■ **EXERCISE AIM**:
Print the entries below again exactly as they stand, but skip any picture.

Data records:
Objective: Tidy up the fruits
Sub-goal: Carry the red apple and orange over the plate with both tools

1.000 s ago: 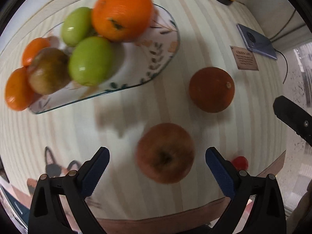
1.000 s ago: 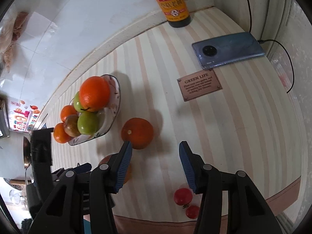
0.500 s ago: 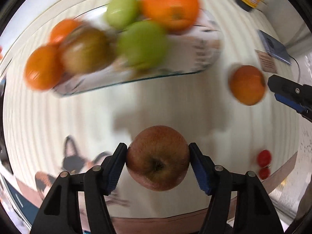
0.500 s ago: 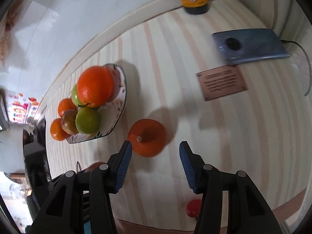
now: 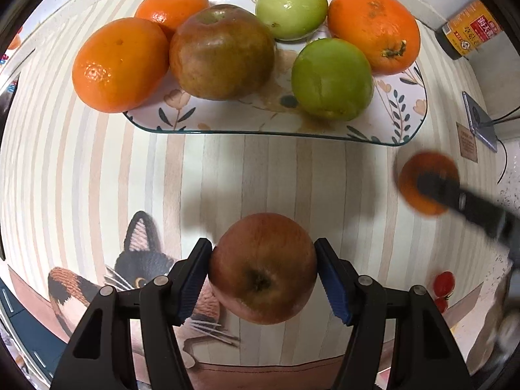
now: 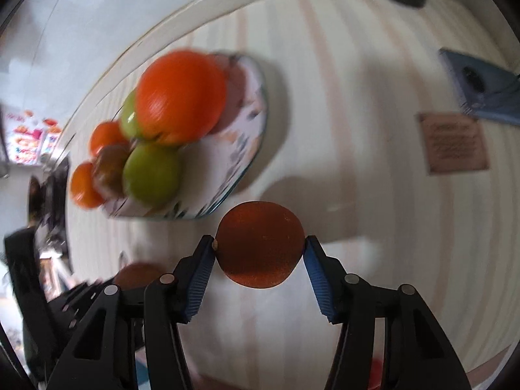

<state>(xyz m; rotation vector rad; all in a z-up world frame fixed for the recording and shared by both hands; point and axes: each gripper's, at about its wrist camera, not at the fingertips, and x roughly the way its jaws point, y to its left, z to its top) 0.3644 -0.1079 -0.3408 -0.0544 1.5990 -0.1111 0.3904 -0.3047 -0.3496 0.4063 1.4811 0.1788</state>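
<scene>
My left gripper (image 5: 262, 250) is shut on a red apple (image 5: 263, 273), both blue pads pressed to its sides just above the striped tablecloth. Beyond it the flowered plate (image 5: 403, 120) carries several fruits: oranges, two green fruits and a brownish apple (image 5: 221, 52). In the right wrist view my right gripper (image 6: 260, 243) straddles a loose dark orange (image 6: 260, 250) lying on the cloth beside the plate (image 6: 247, 149). Its jaws are opening and the pads flank the orange without squeezing it. The left wrist view shows that orange (image 5: 425, 175) partly covered by a blurred right finger.
A sauce bottle (image 5: 468, 29) stands at the back right by the wall. A phone (image 5: 477, 120) on a cable and a small brown plaque (image 5: 466, 143) lie to the right. Two small red tomatoes (image 5: 443, 282) sit near the table's front edge. A cat picture (image 5: 143, 260) marks the cloth.
My left gripper shut on the red apple and carried it closer to the plate. My right gripper came down over the loose orange, and its jaws widened around it.
</scene>
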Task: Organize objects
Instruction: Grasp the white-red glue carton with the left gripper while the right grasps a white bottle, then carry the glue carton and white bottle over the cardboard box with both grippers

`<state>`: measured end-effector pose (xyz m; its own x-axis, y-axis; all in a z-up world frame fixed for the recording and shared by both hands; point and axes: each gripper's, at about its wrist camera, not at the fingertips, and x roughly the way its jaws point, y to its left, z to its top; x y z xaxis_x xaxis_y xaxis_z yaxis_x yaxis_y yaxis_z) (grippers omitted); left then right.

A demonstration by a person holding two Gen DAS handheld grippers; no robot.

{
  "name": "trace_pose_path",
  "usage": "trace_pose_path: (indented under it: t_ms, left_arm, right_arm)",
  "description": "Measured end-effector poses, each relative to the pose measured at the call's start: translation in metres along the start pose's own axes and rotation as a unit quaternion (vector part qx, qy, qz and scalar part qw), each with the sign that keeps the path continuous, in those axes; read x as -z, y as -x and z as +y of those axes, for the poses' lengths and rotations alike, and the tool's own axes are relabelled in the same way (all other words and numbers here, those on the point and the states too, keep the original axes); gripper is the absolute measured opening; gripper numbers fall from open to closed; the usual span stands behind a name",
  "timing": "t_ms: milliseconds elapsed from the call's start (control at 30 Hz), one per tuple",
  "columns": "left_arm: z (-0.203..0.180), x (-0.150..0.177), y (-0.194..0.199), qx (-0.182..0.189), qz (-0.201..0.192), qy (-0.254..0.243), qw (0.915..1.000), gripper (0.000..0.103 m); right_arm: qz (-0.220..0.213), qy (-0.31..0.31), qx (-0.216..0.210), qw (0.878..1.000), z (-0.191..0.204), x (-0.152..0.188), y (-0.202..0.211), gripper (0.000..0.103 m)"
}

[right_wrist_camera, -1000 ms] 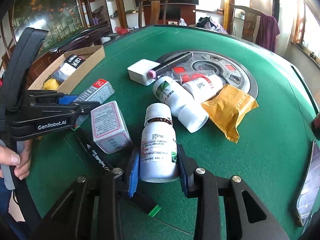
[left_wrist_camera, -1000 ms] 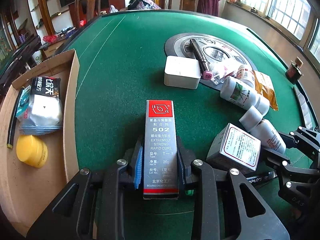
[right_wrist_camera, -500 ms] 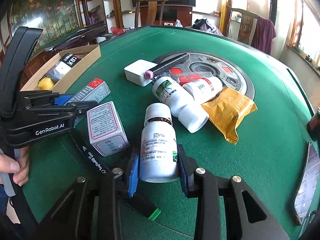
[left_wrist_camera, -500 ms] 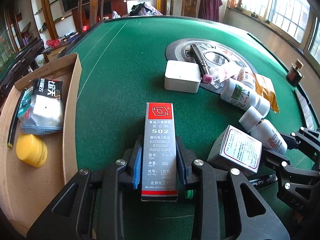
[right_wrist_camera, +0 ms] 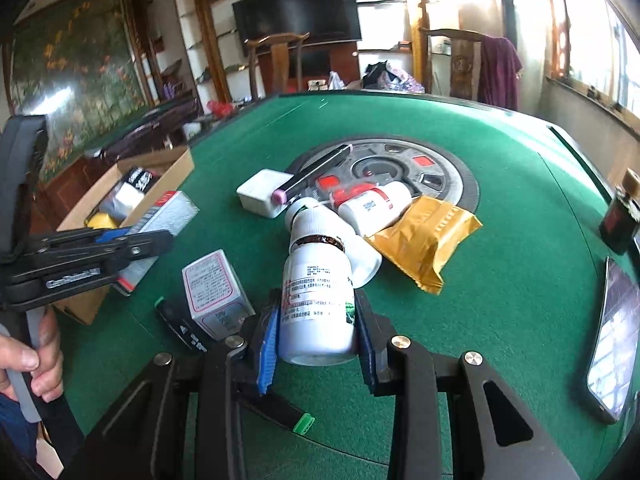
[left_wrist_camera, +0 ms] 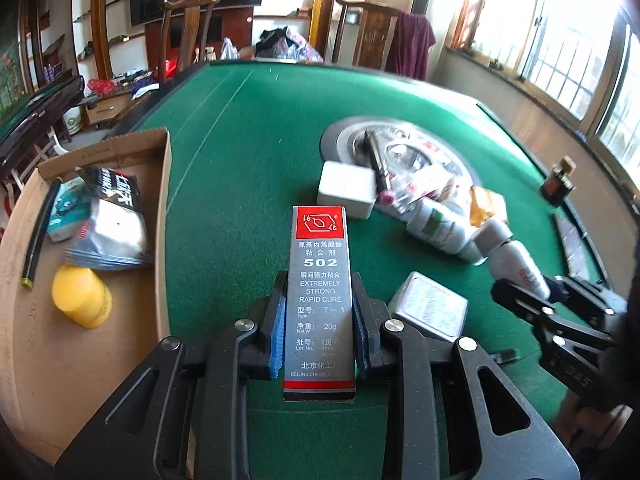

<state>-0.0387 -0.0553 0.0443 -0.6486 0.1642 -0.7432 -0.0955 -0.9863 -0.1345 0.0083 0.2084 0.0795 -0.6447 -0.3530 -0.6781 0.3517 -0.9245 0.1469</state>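
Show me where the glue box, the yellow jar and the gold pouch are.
glue box (left_wrist_camera: 320, 280), left wrist view, its printed grey face.
yellow jar (left_wrist_camera: 82, 296), left wrist view, its side.
gold pouch (right_wrist_camera: 424, 236), right wrist view, its middle.

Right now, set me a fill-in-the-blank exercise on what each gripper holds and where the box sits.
1. The left gripper is shut on the ____ box.
2. The right gripper is shut on a white ____.
3. The yellow jar lies in the ____ box.

Missing: glue; bottle; cardboard

wooden chairs (right_wrist_camera: 276, 60), dark tv (right_wrist_camera: 296, 12), maroon cloth (right_wrist_camera: 500, 72) over a chair, probably a floral mural (right_wrist_camera: 76, 80)
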Motion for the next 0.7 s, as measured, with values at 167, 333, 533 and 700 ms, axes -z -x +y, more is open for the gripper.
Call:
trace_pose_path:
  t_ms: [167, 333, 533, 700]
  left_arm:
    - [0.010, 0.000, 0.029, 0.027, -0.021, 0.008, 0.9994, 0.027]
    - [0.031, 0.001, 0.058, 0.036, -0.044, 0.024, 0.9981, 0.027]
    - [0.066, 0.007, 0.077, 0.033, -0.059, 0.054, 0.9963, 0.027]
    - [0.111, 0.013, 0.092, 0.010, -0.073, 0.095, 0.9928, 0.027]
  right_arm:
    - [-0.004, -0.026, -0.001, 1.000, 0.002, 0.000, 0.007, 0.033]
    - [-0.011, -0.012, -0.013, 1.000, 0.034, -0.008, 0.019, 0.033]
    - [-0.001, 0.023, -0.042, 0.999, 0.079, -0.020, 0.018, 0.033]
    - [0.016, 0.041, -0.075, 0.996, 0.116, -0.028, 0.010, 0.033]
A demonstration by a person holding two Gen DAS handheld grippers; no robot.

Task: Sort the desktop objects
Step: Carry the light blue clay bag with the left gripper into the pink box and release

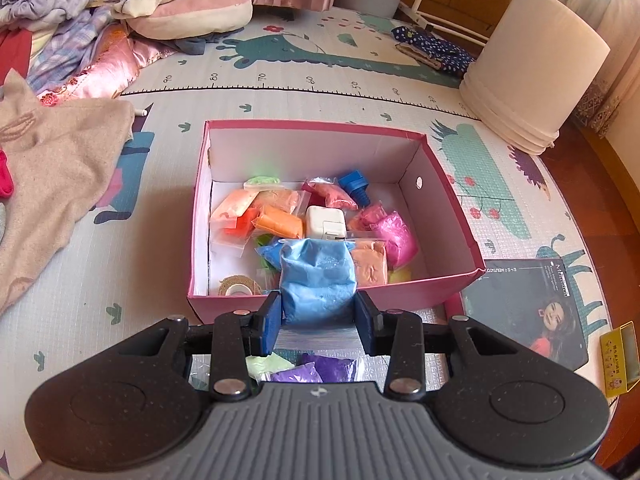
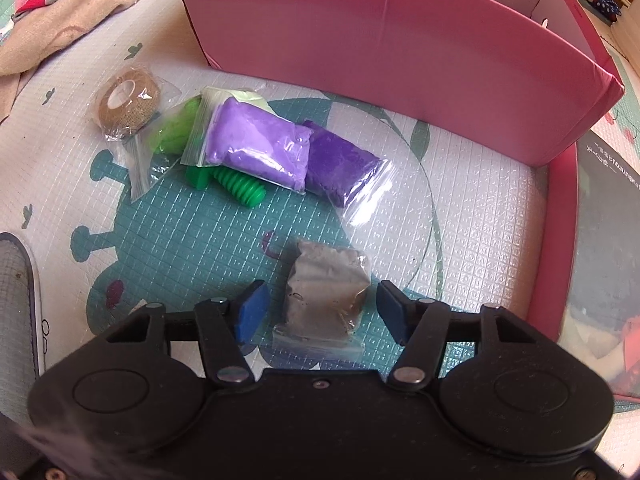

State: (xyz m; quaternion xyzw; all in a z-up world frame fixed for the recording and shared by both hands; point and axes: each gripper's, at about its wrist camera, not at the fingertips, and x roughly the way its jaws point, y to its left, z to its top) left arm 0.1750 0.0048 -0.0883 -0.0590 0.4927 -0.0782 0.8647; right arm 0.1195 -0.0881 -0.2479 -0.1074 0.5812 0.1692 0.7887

■ **RESPONSE BELOW**:
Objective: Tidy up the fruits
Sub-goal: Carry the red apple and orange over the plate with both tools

1.000 s ago: 
1.000 s ago: 
0.500 s ago: 
0.500 s ago: 
now: 
now: 

<state>(xyz m; rotation vector rad; all in a z-up world frame fixed for the recording and shared by both hands; point and axes: each gripper's, at about its wrist camera, not at the fingertips, and x roughly the way its jaws point, y to its left, z to its top) 0.3644 -0.1079 -0.3408 -0.0544 1.5990 -0.1111 0.3904 -0.3047 -0.3496 0.4063 1.4811 0.1788</state>
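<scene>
My left gripper (image 5: 262, 250) is shut on a red apple (image 5: 263, 273), both blue pads pressed to its sides just above the striped tablecloth. Beyond it the flowered plate (image 5: 403, 120) carries several fruits: oranges, two green fruits and a brownish apple (image 5: 221, 52). In the right wrist view my right gripper (image 6: 260, 243) straddles a loose dark orange (image 6: 260, 250) lying on the cloth beside the plate (image 6: 247, 149). Its jaws are opening and the pads flank the orange without squeezing it. The left wrist view shows that orange (image 5: 425, 175) partly covered by a blurred right finger.
A sauce bottle (image 5: 468, 29) stands at the back right by the wall. A phone (image 5: 477, 120) on a cable and a small brown plaque (image 5: 466, 143) lie to the right. Two small red tomatoes (image 5: 443, 282) sit near the table's front edge. A cat picture (image 5: 143, 260) marks the cloth.
My left gripper shut on the red apple and carried it closer to the plate. My right gripper came down over the loose orange, and its jaws widened around it.
</scene>
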Task: Organize objects
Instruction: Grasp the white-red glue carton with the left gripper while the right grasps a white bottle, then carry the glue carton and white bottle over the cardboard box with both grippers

`<state>`: measured end-effector pose (xyz m; its own x-axis, y-axis; all in a z-up world frame fixed for the recording and shared by both hands; point and axes: each gripper's, at about its wrist camera, not at the fingertips, and x roughly the way its jaws point, y to its left, z to its top; x y z xaxis_x xaxis_y xaxis_z yaxis_x yaxis_y yaxis_z) (grippers omitted); left then right.

A demonstration by a person holding two Gen DAS handheld grippers; no robot.

{
  "name": "trace_pose_path",
  "usage": "trace_pose_path: (indented under it: t_ms, left_arm, right_arm)",
  "description": "Measured end-effector poses, each relative to the pose measured at the call's start: translation in metres along the start pose's own axes and rotation as a unit quaternion (vector part qx, qy, qz and scalar part qw), each with the sign that keeps the path continuous, in those axes; read x as -z, y as -x and z as +y of those axes, for the poses' lengths and rotations alike, and the tool's own axes are relabelled in the same way (all other words and numbers here, those on the point and the states too, keep the original axes); gripper is the absolute measured opening; gripper numbers fall from open to closed; the usual span stands behind a name",
  "timing": "t_ms: milliseconds elapsed from the call's start (control at 30 Hz), one per tuple",
  "columns": "left_arm: z (-0.203..0.180), x (-0.150..0.177), y (-0.194..0.199), qx (-0.182..0.189), qz (-0.201..0.192), qy (-0.254..0.243), qw (0.915..1.000), gripper (0.000..0.103 m); right_arm: qz (-0.220..0.213), qy (-0.31..0.31), qx (-0.216..0.210), qw (0.878..1.000), z (-0.191..0.204), x (-0.152..0.188), y (-0.202..0.211), gripper (0.000..0.103 m)"
}

[right_wrist_camera, -1000 ms] 
[left_wrist_camera, -1000 ms] 
[right_wrist_camera, -500 ms] 
[left_wrist_camera, -500 ms] 
[right_wrist_camera, +0 ms] 
[left_wrist_camera, +0 ms] 

<state>-0.0387 -0.0553 0.0443 -0.6486 0.1642 -0.7432 -0.0955 -0.9863 -0.1345 0.0083 0.2084 0.0795 -0.6447 -0.3530 -0.6781 0.3517 -0.9245 0.1469</state>
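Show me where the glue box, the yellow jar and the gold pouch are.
glue box (left_wrist_camera: 320, 280), left wrist view, its printed grey face.
yellow jar (left_wrist_camera: 82, 296), left wrist view, its side.
gold pouch (right_wrist_camera: 424, 236), right wrist view, its middle.

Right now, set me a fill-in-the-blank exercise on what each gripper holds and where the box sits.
1. The left gripper is shut on the ____ box.
2. The right gripper is shut on a white ____.
3. The yellow jar lies in the ____ box.

Missing: glue; bottle; cardboard

wooden chairs (right_wrist_camera: 276, 60), dark tv (right_wrist_camera: 296, 12), maroon cloth (right_wrist_camera: 500, 72) over a chair, probably a floral mural (right_wrist_camera: 76, 80)
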Motion for the next 0.7 s, as measured, with values at 167, 333, 533 and 700 ms, axes -z -x +y, more is open for the gripper.
Call:
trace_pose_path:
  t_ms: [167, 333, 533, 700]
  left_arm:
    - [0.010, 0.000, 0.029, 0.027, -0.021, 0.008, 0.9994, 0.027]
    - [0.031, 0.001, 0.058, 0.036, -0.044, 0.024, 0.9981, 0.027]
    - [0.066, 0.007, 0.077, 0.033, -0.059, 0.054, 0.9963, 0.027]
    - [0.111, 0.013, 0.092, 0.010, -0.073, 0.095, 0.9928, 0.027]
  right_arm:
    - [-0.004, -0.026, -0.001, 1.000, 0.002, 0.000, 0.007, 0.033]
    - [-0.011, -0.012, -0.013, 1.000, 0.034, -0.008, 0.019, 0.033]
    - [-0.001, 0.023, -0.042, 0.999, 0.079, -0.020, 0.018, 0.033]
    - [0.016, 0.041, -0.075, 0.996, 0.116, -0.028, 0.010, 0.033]
A demonstration by a person holding two Gen DAS handheld grippers; no robot.

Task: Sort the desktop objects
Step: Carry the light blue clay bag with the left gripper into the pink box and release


State: (xyz m; quaternion xyzw; all in a z-up world frame fixed for the recording and shared by both hands; point and axes: each gripper's, at about its wrist camera, not at the fingertips, and x roughly the way its jaws point, y to its left, z to its top) left arm 0.1750 0.0048 -0.0883 -0.0590 0.4927 -0.0782 0.8647; right arm 0.1195 -0.0881 -0.2479 -0.1074 0.5812 0.1692 0.7887

The response to this exercise is complete.